Dallas Mavericks guard AJ Johnson dribbles during shootaround at Comerica Center before the Texas Legends game in Frisco.
Photo by Texas Legends

AJ Johnson had never set foot inside Comerica Center before Saturday night. By the time he walked out, the Dallas Mavericks’ 21-year-old guard had left one of the more compelling individual performances of the Texas Legends’ season.

Johnson, on assignment from Dallas, scored 27 points on 10-of-14 shooting in his Legends debut, but the host Texas Legends fell to the Valley Suns 112–105 after allowing a 32–17 fourth-quarter run that erased an eight-point lead entering the final frame. The loss dropped the Legends to 6–18 on the season.

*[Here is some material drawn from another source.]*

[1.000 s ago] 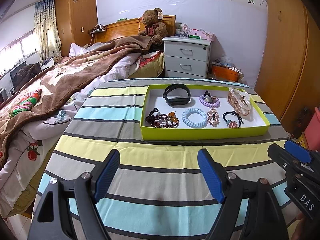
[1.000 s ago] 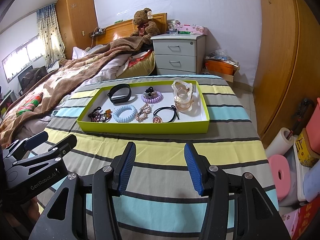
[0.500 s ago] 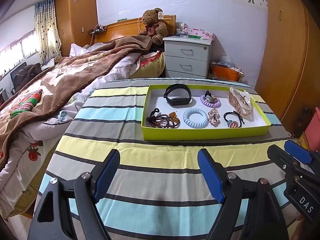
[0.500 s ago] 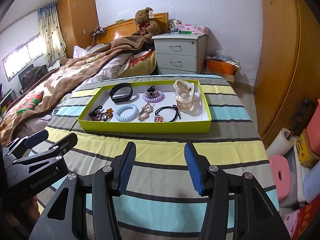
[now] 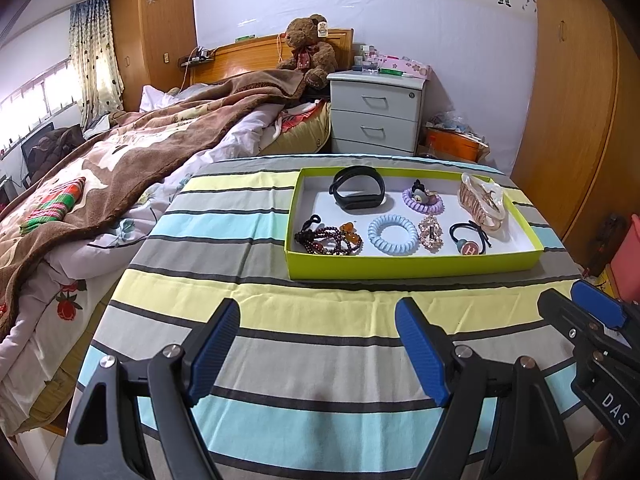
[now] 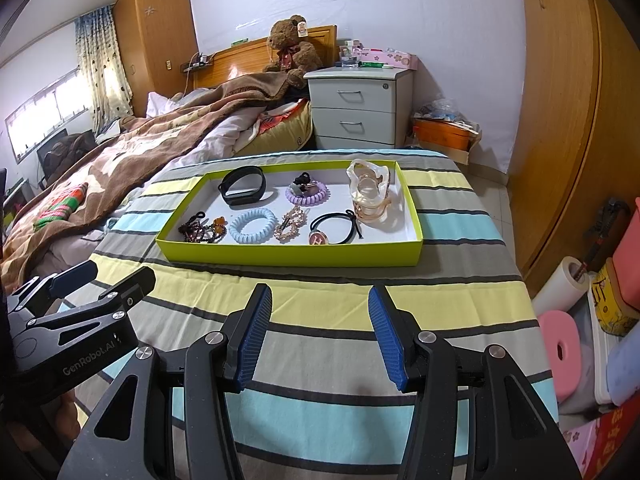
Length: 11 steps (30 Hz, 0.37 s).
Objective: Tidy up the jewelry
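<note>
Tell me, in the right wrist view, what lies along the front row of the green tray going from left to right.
In the green tray, front row, left to right: dark bead bracelet → light blue spiral hair tie → sparkly hair clip → black hair tie with an H charm.

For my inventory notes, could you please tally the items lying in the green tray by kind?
In the green tray:
Black wristband: 1
Spiral coil hair ties, purple and light blue: 2
Black elastic hair tie with H charm: 1
Dark beaded bracelet: 1
Rhinestone hair clip: 1
Translucent claw clip: 1
Total: 7
</note>
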Motion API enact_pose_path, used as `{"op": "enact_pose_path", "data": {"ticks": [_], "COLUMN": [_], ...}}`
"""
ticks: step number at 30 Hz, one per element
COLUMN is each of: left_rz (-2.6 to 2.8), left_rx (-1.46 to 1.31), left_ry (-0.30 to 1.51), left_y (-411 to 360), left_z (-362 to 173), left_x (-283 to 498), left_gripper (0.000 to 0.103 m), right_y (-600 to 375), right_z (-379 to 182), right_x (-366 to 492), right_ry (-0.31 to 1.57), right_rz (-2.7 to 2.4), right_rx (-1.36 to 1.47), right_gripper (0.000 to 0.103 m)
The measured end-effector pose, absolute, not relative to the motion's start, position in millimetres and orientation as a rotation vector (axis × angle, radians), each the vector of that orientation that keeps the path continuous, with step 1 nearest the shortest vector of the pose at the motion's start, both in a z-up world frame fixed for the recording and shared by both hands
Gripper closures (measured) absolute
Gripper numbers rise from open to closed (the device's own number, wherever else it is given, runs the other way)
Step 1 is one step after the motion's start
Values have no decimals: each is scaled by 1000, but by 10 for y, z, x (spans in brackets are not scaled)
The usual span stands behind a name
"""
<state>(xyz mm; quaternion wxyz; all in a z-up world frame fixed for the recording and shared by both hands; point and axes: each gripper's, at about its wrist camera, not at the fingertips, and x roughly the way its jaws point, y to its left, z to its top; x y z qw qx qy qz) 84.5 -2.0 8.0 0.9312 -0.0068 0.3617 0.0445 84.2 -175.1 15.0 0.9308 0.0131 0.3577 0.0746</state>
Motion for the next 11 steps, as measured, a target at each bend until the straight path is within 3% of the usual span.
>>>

AJ Johnson Finds His Footing Fast

Johnson met head coach Max Hooper for the first time at Saturday morning’s shootaround. There was no practice, no walkthrough, no extended film session — just a morning introduction, a few hours, and then a professional basketball game. By tip-off, he was running sets, reading coverages, and producing at a level that left Hooper searching for superlatives.

“I cannot speak more positively about that guy,” Hooper said. “Twenty-seven points on 14 shots, 50.0% from three, made all his free throws. The nature of an NBA assignment player is a guy can come down and just shoot a bunch of balls and then return to the Mavs — no harm, no foul. He didn’t do that. He played ball. He played the right way.”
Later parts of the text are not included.